● Task instructions: Could every line below be transcribed exactly, with the pictures dropped?

● Information shown:
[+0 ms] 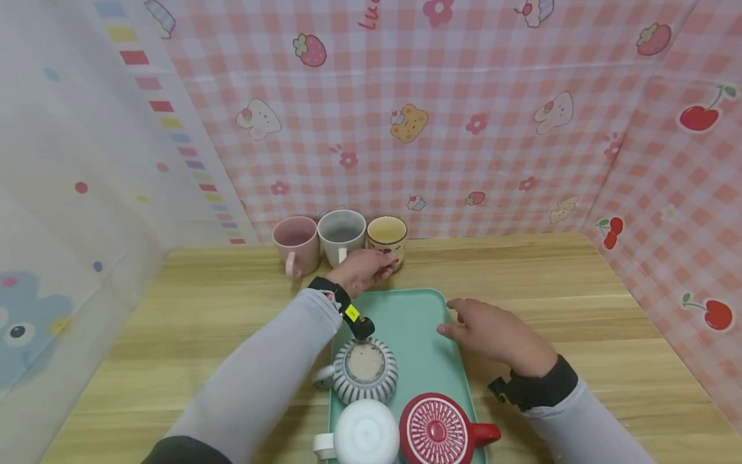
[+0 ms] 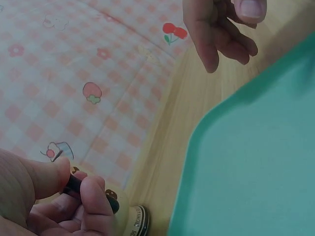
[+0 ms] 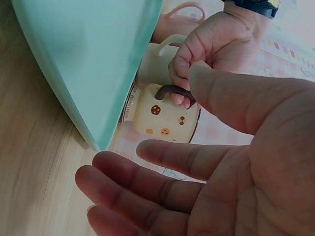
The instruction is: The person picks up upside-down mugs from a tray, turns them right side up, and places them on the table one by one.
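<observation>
A pale yellow mug point(image 1: 387, 231) with cookie prints, a dark rim and a dark handle point(image 3: 173, 90) stands upright at the back, rightmost in a row of mugs. My left hand point(image 1: 364, 269) pinches that handle between thumb and fingers, as both wrist views show. To its left are a white mug point(image 1: 342, 227) and a pink mug point(image 1: 297, 240). Beside the right edge of a green tray point(image 1: 414, 322), my right hand point(image 1: 493, 332) is held with fingers extended and apart, holding nothing.
On the tray's near half, several mugs lie upside down: a grey-and-white striped one point(image 1: 365, 370), a white one point(image 1: 366, 433) and a red one point(image 1: 437, 430), its handle jutting past the right edge. Patterned cloth walls point(image 1: 440, 161) border the wooden tabletop point(image 1: 580, 309).
</observation>
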Available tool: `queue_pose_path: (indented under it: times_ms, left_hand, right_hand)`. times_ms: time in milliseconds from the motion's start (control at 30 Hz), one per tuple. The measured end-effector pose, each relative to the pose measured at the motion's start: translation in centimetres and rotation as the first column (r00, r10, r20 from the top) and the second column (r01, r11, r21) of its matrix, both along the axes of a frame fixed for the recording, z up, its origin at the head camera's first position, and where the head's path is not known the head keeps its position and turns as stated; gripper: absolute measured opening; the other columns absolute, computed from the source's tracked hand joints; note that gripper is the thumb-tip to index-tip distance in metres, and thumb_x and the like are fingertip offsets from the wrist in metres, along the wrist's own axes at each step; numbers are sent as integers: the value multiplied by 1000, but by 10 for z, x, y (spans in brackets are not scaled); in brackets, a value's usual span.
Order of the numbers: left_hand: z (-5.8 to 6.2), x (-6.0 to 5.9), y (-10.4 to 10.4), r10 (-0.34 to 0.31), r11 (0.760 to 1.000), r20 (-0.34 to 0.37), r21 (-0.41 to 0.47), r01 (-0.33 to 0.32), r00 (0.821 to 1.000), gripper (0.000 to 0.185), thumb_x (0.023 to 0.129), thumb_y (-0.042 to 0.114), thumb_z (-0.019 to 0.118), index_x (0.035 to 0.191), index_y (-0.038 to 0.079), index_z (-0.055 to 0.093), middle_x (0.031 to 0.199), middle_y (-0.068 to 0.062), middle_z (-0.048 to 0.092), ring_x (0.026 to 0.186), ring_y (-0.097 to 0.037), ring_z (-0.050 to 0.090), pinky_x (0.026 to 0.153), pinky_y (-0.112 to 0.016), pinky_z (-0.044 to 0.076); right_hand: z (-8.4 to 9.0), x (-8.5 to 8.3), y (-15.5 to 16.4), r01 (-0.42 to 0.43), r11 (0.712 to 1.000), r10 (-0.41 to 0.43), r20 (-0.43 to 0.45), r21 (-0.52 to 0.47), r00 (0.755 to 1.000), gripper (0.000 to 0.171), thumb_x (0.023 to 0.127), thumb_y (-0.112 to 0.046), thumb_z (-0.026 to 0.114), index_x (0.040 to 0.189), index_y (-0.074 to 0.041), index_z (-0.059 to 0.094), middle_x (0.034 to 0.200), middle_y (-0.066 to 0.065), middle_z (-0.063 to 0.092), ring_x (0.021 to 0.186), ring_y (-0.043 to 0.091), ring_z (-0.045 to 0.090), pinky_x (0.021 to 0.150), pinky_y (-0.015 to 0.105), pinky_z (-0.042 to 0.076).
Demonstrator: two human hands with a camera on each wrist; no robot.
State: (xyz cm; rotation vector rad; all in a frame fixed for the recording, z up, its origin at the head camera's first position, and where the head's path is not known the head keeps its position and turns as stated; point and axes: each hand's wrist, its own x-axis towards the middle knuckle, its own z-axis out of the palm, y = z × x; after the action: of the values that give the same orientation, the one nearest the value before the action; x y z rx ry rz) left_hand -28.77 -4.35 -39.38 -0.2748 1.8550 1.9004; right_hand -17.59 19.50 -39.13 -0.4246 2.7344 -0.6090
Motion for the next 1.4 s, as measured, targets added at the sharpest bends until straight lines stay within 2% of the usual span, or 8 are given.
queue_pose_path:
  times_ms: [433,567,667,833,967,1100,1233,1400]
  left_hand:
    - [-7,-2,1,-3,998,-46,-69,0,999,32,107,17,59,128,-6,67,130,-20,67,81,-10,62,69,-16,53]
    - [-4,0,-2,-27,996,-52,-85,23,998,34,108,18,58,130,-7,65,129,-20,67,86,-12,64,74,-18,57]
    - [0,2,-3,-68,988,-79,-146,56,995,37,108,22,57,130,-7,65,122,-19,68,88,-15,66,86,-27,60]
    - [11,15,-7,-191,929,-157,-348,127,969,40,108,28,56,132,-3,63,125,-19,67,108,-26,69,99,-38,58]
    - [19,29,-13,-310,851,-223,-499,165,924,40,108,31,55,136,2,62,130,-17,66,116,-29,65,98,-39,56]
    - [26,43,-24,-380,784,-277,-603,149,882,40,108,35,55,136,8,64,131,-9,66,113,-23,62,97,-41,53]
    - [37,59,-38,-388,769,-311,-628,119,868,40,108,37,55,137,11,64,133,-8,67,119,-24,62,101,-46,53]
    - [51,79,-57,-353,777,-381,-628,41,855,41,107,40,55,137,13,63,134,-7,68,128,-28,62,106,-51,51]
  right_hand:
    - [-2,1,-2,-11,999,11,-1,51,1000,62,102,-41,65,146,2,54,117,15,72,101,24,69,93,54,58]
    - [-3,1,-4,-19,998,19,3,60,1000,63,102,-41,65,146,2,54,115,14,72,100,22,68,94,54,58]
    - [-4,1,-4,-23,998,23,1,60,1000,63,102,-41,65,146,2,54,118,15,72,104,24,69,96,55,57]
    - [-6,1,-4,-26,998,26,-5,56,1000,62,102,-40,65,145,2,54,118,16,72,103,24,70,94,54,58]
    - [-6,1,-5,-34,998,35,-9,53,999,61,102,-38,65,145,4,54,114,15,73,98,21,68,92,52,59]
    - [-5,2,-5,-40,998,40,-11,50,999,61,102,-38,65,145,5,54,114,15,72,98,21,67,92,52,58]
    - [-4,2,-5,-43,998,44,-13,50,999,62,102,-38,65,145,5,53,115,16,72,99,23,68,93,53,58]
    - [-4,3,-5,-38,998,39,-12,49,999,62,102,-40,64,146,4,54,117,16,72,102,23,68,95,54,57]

● Task result:
[+0 ms] 
[+0 ms] 
[+0 ms] 
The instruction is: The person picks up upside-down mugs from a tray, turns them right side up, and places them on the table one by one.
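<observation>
A pale yellow mug point(image 1: 387, 231) with cookie prints, a dark rim and a dark handle point(image 3: 173, 90) stands upright at the back, rightmost in a row of mugs. My left hand point(image 1: 364, 269) pinches that handle between thumb and fingers, as both wrist views show. To its left are a white mug point(image 1: 342, 227) and a pink mug point(image 1: 297, 240). Beside the right edge of a green tray point(image 1: 414, 322), my right hand point(image 1: 493, 332) is held with fingers extended and apart, holding nothing.
On the tray's near half, several mugs lie upside down: a grey-and-white striped one point(image 1: 365, 370), a white one point(image 1: 366, 433) and a red one point(image 1: 437, 430), its handle jutting past the right edge. Patterned cloth walls point(image 1: 440, 161) border the wooden tabletop point(image 1: 580, 309).
</observation>
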Available tool: `queue_pose_path: (indented under it: times_ms, left_hand, right_hand)`. times_ms: time in milliseconds from the motion's start (control at 30 Hz), one per tuple. The measured end-effector pose, each relative to the pose measured at the motion's start: translation in centimetres and rotation as the first column (r00, r10, r20 from the top) and the second column (r01, r11, r21) of its matrix, both along the axes of a frame fixed for the recording, z up, its origin at the head camera's first position, and where the head's path is not known the head keeps its position and turns as stated; gripper: absolute measured opening; the other columns absolute, computed from the source's tracked hand joints; note that gripper is the thumb-tip to index-tip distance in metres, and thumb_x and the like are fingertip offsets from the wrist in metres, along the wrist's own axes at each step; numbers are sent as integers: the value multiplied by 1000, but by 10 for z, x, y (spans in brackets are not scaled); in brackets, a value's usual span.
Order of the numbers: left_hand: z (-5.8 to 6.2), x (-6.0 to 5.9), y (-10.4 to 10.4), r10 (-0.34 to 0.31), r11 (0.760 to 1.000), r20 (-0.34 to 0.37), r21 (-0.41 to 0.47), r01 (-0.33 to 0.32), r00 (0.821 to 1.000), gripper (0.000 to 0.185), thumb_x (0.023 to 0.129), thumb_y (-0.042 to 0.114), thumb_z (-0.019 to 0.118), index_x (0.035 to 0.191), index_y (-0.038 to 0.079), index_z (-0.055 to 0.093), middle_x (0.031 to 0.199), middle_y (-0.068 to 0.062), middle_z (-0.048 to 0.092), ring_x (0.026 to 0.186), ring_y (-0.097 to 0.037), ring_z (-0.050 to 0.090), pinky_x (0.026 to 0.153), pinky_y (-0.112 to 0.016), pinky_z (-0.044 to 0.076); right_hand: z (-8.4 to 9.0), x (-8.5 to 8.3), y (-15.5 to 16.4), r01 (-0.42 to 0.43), r11 (0.712 to 1.000), r10 (-0.41 to 0.43), r20 (-0.43 to 0.45), r21 (-0.52 to 0.47), r00 (0.755 to 1.000), gripper (0.000 to 0.171), thumb_x (0.023 to 0.127), thumb_y (-0.112 to 0.046), thumb_z (-0.026 to 0.114), index_x (0.040 to 0.189), index_y (-0.074 to 0.041), index_z (-0.059 to 0.094), middle_x (0.034 to 0.200), middle_y (-0.066 to 0.065), middle_z (-0.063 to 0.092), ring_x (0.021 to 0.186), ring_y (-0.043 to 0.091), ring_z (-0.045 to 0.090), pinky_x (0.021 to 0.150), pinky_y (-0.015 to 0.105), pinky_z (-0.042 to 0.076).
Demonstrator: two human hands with a camera on each wrist; no robot.
State: (xyz cm; rotation vector rad; all in a frame fixed for the recording, z up, its origin at the head camera's first position, and where the head's path is not known the head keeps its position and turns as stated; point and axes: each hand's wrist, its own x-axis towards the middle knuckle, its own z-axis out of the palm, y = z × x; after the action: of the values that give the same orientation, the one nearest the value before the action; x y z rx ry rz) left_hand -28.77 -4.35 -39.38 -0.2748 1.8550 1.9004; right_hand -17.59 19.50 -39.13 -0.4246 2.7344 -0.6090
Motion for the next 1.4 s, as measured, targets added at the sharpest bends until straight lines stay within 2% of the usual span, or 8 are given.
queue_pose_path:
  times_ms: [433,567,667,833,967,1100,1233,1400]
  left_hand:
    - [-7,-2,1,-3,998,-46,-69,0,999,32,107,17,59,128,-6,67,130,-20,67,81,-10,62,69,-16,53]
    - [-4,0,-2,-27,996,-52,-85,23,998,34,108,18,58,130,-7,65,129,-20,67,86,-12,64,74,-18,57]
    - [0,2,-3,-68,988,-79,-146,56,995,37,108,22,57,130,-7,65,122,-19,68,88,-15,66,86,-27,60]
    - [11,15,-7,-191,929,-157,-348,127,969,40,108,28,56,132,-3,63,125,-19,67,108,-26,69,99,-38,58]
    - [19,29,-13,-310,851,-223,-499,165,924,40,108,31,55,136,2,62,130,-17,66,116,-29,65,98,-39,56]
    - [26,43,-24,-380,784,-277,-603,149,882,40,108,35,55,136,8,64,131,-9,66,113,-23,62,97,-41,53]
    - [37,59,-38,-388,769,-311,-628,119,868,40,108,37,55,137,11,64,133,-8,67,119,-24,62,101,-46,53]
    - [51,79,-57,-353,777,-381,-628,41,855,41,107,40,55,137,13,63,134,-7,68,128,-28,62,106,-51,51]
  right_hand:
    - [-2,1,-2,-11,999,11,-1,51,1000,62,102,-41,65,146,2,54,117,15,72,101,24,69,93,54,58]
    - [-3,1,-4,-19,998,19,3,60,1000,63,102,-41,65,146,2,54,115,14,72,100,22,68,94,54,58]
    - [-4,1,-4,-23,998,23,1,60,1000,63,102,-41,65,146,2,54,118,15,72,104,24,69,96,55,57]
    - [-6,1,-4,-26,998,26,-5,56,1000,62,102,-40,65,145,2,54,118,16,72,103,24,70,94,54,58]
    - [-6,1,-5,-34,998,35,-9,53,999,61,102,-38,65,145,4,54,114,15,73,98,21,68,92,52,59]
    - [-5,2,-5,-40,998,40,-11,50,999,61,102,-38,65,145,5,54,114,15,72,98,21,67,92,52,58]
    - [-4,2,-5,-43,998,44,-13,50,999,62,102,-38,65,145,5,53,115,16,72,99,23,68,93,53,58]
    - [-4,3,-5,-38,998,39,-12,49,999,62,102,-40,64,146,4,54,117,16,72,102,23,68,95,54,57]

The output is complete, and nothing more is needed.